From the first line down to the line containing "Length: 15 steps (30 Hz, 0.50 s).", print the records below exactly, leaving every picture out.

[Data listing]

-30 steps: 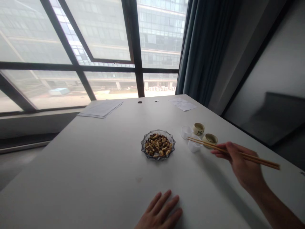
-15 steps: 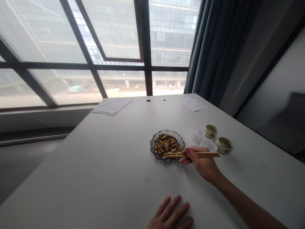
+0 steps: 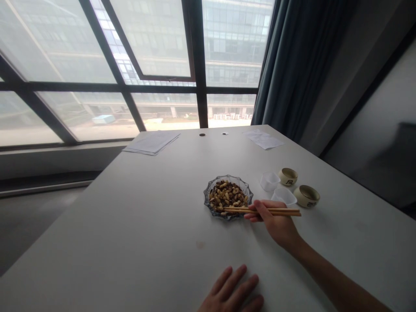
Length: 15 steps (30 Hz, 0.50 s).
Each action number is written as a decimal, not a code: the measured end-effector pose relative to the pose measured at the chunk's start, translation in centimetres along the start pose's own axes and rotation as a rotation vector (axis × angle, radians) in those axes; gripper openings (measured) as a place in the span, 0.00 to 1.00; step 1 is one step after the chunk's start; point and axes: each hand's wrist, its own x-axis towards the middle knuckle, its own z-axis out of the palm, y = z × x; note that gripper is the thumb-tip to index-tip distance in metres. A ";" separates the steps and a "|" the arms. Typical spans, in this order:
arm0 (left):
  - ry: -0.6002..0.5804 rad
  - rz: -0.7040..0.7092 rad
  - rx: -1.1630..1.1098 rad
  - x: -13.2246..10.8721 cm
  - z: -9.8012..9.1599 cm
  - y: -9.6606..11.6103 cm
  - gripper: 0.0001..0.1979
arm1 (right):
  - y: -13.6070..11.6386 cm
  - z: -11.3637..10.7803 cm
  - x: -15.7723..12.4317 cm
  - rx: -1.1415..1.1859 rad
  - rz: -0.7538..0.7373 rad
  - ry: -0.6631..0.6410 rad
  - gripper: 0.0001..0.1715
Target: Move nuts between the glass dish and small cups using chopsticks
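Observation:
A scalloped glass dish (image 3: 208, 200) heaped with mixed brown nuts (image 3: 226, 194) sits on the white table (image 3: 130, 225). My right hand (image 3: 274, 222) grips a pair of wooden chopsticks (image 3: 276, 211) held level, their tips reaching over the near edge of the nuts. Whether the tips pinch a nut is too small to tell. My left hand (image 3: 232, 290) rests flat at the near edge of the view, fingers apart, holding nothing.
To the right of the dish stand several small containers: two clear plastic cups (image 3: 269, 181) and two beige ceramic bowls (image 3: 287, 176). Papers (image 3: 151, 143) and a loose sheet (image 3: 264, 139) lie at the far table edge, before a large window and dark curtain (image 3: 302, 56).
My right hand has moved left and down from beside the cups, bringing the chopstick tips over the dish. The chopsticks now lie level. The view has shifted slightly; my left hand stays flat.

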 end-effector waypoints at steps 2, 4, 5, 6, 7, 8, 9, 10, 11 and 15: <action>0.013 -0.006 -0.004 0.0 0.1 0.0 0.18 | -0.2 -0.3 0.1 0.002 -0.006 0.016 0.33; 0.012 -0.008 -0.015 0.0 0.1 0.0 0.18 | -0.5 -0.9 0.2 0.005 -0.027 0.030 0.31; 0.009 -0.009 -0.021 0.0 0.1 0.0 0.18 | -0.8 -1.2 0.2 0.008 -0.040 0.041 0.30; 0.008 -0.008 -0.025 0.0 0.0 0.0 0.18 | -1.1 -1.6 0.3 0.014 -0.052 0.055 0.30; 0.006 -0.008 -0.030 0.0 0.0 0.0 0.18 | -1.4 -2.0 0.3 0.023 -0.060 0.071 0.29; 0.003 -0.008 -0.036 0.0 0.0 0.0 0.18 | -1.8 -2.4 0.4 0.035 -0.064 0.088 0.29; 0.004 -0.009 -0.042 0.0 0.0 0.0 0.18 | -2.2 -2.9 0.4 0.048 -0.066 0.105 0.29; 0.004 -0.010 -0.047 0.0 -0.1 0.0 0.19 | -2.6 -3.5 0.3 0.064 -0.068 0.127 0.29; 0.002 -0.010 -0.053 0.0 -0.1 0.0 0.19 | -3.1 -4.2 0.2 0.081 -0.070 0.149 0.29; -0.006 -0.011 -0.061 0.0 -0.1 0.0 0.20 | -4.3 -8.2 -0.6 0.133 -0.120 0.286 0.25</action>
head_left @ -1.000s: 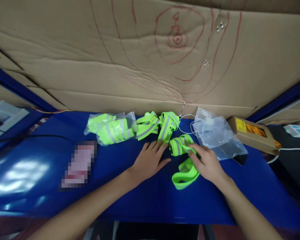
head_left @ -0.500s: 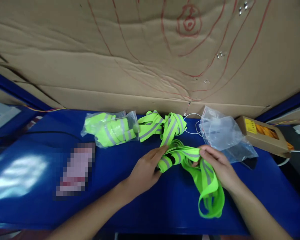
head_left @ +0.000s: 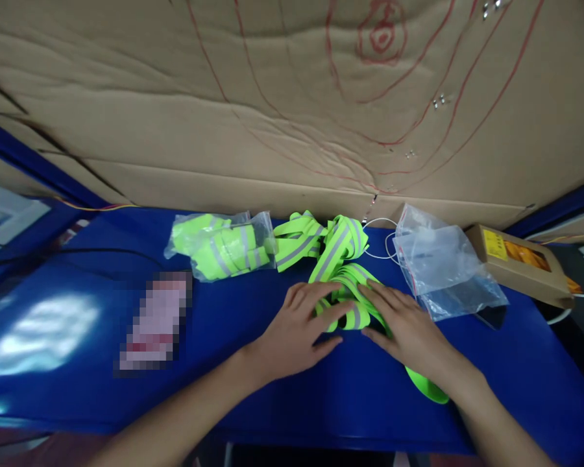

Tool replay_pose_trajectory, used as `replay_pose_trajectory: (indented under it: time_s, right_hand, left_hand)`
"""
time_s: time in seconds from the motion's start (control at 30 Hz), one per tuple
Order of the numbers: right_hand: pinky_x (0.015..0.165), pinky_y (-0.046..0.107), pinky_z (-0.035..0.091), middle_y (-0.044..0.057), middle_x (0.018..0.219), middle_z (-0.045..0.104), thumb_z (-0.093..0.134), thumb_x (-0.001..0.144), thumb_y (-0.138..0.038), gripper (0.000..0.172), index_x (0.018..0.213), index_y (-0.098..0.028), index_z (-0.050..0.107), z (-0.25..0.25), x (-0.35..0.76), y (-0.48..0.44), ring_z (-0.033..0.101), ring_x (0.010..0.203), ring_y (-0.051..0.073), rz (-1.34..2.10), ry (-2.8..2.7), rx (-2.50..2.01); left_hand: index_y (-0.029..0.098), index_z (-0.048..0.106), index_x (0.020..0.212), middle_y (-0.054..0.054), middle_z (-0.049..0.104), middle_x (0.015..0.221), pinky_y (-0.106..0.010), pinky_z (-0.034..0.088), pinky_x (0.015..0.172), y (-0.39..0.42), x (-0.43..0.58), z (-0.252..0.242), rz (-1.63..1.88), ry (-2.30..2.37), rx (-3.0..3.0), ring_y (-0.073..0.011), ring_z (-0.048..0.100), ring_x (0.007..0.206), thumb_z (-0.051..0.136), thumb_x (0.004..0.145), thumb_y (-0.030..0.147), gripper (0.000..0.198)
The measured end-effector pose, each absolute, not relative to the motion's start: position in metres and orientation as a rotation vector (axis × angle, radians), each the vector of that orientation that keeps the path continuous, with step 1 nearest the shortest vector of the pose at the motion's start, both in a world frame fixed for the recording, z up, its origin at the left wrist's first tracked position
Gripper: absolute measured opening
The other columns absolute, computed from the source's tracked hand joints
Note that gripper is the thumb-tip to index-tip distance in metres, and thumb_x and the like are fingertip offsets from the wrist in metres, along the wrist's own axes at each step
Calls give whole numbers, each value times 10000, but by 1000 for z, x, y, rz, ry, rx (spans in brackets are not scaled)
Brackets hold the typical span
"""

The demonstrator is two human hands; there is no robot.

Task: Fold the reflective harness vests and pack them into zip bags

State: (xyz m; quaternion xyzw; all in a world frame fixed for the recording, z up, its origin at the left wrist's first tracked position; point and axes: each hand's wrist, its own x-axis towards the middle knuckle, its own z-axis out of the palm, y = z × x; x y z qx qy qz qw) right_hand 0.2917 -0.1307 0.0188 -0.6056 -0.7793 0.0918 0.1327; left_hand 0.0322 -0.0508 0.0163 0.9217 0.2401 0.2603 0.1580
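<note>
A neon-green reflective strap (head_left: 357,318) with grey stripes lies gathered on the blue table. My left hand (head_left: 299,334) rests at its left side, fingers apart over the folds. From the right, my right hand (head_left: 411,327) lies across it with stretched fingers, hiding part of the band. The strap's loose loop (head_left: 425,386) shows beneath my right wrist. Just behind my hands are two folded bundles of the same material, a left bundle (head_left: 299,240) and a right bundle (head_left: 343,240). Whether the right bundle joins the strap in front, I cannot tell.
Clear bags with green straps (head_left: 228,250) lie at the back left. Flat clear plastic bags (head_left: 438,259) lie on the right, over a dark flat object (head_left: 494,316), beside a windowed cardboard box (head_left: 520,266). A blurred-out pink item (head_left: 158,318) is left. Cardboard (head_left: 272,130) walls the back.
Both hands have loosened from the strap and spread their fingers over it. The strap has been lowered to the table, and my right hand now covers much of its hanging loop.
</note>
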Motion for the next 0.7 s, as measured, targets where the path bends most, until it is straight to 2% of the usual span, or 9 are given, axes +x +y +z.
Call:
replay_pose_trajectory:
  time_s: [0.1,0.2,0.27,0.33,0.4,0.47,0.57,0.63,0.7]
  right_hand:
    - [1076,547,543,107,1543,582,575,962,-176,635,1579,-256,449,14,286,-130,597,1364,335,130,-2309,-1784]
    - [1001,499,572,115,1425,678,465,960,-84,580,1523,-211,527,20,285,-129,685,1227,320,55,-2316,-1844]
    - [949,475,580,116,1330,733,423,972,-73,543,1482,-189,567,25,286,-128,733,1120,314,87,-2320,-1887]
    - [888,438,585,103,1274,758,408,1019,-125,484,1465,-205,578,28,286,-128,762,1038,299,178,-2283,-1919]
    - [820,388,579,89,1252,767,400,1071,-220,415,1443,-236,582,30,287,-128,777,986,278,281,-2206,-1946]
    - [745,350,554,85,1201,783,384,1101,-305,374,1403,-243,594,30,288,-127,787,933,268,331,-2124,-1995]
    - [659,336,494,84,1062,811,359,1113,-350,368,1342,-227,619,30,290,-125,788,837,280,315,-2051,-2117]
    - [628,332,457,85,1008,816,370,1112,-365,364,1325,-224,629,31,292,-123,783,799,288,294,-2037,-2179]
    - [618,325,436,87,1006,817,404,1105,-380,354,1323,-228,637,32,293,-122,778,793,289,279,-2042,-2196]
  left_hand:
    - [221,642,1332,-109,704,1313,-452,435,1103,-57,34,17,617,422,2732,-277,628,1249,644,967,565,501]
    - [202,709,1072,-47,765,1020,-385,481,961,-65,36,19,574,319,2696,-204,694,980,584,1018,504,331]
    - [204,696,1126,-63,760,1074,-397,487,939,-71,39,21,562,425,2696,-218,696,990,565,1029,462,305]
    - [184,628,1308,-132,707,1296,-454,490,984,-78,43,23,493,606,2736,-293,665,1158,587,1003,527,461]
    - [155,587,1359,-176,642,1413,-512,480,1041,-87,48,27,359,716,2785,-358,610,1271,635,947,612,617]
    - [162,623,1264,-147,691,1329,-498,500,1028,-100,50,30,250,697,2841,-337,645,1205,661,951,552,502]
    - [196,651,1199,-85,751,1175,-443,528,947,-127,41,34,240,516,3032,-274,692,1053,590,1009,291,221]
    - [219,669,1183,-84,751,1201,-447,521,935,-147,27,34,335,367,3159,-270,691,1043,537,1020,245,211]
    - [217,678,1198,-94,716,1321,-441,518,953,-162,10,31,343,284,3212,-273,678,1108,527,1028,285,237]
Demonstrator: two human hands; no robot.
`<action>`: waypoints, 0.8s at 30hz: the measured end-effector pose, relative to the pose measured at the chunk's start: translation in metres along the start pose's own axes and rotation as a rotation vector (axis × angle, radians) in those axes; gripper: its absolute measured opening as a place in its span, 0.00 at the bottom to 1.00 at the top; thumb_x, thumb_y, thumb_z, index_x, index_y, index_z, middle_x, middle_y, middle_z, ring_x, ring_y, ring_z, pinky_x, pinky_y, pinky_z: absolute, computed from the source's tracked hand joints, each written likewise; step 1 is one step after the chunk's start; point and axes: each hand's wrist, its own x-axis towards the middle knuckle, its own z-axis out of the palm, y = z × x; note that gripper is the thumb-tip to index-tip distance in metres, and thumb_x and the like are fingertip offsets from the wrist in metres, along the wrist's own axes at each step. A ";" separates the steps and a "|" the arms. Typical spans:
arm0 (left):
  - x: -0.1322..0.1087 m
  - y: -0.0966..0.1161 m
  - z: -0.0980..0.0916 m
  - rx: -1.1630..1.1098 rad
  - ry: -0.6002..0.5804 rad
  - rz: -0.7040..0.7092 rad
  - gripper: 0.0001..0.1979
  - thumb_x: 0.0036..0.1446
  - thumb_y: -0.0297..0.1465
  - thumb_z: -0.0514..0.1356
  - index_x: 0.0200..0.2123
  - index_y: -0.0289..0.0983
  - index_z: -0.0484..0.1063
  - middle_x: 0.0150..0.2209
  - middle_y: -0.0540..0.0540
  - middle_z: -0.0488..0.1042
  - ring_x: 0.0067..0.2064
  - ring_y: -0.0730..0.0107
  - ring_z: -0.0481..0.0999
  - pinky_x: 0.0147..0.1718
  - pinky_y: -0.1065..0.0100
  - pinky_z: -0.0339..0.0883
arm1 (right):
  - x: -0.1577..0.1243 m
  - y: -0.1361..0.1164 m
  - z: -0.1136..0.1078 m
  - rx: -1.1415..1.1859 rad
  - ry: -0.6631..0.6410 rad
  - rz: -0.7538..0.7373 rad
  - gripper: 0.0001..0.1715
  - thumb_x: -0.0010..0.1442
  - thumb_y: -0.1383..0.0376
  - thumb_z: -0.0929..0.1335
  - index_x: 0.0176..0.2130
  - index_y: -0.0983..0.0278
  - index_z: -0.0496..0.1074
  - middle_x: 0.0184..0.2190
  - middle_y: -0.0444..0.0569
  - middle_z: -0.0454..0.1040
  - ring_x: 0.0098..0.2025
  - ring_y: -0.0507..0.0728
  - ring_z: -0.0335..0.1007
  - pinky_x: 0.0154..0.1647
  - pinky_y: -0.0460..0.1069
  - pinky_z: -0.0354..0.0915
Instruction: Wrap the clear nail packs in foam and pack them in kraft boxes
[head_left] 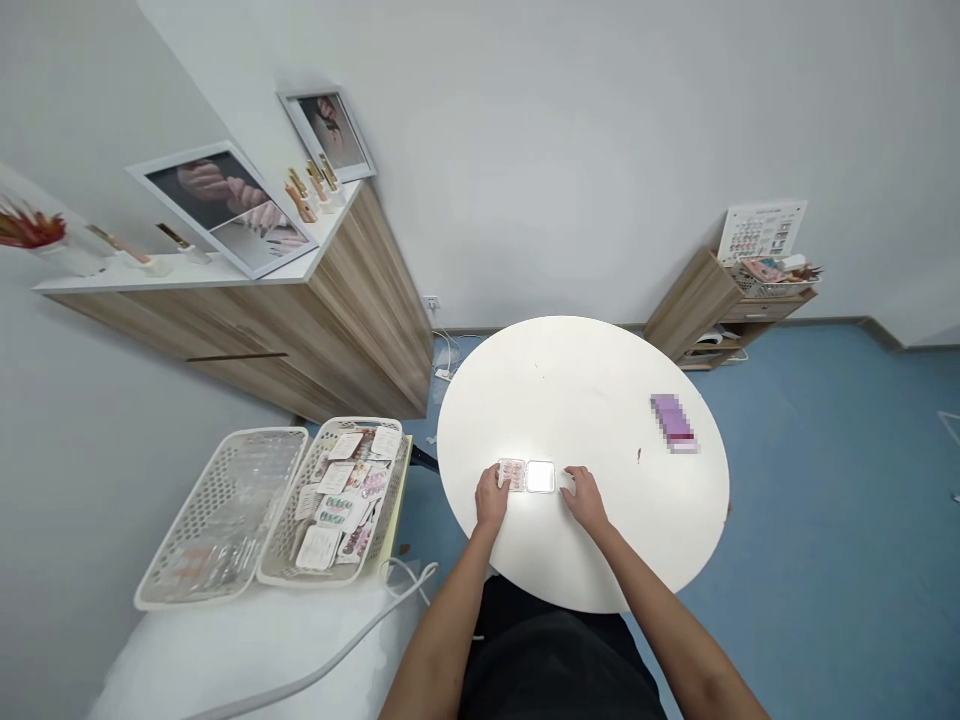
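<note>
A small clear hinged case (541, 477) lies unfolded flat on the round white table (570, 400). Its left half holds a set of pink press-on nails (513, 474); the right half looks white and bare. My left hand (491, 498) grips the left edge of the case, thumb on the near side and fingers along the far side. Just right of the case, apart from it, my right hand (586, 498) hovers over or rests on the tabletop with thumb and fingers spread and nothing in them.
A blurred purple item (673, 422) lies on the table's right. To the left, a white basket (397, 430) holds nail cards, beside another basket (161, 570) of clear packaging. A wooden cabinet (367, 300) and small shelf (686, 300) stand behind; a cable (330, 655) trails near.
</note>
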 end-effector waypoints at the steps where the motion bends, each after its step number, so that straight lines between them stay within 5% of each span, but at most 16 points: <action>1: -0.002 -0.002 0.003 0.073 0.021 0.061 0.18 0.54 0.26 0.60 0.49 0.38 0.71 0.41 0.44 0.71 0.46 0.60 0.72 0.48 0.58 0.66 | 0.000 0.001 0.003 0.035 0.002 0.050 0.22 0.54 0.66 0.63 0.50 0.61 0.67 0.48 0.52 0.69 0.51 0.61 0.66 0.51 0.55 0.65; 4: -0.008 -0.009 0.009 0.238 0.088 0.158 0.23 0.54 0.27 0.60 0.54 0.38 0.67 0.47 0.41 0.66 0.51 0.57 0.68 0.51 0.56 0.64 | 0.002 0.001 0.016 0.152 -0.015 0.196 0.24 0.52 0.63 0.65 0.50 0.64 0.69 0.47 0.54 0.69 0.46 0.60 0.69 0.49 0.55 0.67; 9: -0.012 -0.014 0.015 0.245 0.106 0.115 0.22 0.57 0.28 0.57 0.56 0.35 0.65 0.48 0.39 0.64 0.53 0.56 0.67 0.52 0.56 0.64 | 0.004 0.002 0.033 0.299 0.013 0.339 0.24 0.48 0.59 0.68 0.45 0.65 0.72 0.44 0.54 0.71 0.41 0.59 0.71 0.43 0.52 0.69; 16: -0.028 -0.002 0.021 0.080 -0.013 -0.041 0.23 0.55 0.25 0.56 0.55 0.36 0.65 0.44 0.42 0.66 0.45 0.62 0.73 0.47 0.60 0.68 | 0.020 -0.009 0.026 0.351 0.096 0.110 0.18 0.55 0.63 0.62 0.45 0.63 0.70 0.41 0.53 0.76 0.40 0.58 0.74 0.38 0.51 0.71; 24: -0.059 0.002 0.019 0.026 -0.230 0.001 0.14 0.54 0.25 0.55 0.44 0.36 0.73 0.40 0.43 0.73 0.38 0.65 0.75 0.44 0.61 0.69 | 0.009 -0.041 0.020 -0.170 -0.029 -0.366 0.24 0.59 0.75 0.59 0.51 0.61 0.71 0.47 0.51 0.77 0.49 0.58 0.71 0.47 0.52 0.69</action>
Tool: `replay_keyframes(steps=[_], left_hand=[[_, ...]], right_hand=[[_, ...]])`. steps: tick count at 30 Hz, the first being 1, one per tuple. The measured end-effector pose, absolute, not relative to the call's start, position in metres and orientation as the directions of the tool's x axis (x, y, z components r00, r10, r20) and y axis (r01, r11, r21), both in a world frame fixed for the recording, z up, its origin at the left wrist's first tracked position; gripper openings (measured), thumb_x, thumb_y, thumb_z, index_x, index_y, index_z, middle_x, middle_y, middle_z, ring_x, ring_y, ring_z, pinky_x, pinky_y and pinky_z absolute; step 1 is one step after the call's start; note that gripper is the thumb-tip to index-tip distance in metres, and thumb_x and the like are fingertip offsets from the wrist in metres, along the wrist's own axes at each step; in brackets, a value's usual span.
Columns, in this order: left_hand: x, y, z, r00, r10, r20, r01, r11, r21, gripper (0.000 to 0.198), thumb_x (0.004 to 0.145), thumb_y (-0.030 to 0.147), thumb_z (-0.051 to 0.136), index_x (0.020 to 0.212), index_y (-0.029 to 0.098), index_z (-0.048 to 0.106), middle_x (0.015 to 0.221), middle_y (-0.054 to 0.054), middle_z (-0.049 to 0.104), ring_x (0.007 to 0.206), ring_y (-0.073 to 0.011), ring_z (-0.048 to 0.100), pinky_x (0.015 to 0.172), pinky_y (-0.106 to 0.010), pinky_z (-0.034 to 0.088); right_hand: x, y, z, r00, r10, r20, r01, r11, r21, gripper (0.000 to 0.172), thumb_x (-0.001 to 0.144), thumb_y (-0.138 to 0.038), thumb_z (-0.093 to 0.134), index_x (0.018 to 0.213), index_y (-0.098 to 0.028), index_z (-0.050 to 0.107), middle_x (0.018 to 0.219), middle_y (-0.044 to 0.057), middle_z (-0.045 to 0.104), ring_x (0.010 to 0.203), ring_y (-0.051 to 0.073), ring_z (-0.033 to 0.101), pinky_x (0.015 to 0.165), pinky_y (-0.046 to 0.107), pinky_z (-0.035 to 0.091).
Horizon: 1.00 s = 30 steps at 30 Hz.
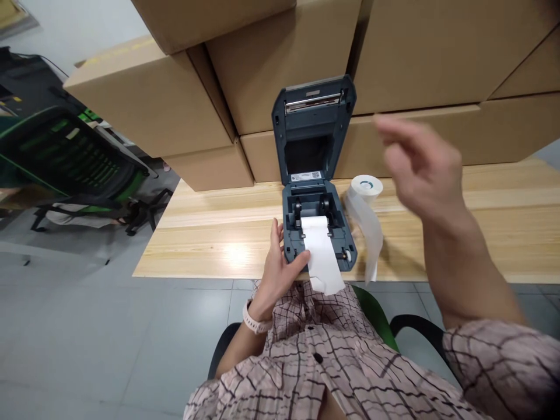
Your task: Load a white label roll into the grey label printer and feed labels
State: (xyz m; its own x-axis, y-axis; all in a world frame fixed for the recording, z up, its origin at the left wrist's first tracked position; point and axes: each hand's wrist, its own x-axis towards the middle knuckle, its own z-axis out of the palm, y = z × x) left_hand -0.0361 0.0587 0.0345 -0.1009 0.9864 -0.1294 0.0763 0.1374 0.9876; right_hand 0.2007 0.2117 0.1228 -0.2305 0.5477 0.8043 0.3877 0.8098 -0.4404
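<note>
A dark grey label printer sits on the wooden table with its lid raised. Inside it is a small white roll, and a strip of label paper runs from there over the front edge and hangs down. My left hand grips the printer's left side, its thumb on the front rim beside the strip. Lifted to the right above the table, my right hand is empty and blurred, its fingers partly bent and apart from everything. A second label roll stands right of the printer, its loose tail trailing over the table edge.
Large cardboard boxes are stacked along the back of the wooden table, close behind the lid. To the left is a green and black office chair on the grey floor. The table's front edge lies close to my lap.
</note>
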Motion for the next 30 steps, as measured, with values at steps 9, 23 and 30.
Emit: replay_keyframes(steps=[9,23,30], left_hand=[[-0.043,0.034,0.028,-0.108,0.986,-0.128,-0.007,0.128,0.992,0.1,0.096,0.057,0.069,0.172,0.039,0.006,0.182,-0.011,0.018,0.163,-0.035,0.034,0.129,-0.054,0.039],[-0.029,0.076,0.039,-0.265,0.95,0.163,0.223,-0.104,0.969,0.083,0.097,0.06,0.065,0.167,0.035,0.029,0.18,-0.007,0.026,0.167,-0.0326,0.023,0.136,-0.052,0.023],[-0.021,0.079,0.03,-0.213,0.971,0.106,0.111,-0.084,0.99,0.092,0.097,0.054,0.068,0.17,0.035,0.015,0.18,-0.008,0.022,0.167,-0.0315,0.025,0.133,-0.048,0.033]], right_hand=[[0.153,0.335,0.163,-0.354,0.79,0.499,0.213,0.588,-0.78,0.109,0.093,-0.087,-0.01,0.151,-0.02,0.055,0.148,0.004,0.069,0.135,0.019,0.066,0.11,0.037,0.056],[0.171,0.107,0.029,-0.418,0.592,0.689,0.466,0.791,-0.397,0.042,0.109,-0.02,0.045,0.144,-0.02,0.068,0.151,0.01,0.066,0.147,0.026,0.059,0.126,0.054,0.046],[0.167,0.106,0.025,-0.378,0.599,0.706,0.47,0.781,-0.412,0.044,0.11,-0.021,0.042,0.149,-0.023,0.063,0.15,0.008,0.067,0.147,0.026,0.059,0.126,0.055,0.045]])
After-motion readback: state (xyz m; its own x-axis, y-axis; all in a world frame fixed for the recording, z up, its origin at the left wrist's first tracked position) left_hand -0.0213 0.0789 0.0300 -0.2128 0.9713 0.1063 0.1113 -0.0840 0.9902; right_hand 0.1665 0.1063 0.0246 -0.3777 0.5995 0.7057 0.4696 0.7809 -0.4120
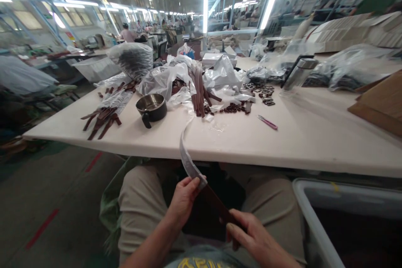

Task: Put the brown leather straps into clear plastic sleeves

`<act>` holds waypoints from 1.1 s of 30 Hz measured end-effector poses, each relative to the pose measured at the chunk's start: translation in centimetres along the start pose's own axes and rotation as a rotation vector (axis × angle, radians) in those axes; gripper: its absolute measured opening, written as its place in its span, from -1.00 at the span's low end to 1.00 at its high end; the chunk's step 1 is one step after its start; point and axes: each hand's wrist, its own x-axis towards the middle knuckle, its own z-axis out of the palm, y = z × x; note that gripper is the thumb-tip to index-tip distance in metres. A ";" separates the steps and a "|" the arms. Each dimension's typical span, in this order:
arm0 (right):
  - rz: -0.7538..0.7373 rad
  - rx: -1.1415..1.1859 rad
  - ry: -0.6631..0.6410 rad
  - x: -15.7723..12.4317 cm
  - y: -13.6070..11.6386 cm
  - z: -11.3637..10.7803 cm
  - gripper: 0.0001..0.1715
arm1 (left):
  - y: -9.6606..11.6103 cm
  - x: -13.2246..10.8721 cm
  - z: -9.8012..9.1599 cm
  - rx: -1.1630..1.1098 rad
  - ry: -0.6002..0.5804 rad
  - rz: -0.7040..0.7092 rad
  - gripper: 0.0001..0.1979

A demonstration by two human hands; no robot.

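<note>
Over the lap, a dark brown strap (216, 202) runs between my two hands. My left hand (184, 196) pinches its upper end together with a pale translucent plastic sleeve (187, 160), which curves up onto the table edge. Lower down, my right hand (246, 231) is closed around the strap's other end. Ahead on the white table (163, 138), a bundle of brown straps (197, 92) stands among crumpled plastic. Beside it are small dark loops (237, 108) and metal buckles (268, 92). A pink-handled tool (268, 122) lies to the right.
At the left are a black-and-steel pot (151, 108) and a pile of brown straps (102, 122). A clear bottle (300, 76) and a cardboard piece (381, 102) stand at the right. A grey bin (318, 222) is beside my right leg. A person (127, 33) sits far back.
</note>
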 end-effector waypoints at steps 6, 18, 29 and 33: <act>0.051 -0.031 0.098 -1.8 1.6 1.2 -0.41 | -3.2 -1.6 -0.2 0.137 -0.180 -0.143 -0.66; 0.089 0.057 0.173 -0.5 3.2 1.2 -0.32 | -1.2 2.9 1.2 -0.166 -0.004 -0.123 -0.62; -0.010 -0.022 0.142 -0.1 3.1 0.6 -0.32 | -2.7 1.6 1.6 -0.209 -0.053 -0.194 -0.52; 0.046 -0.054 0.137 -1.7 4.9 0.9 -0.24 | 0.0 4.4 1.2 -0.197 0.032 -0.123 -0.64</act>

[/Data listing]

**Solution**
-30 steps: 
-15 steps: 
+0 steps: 
Length: 15 steps (30 Hz, 0.50 s).

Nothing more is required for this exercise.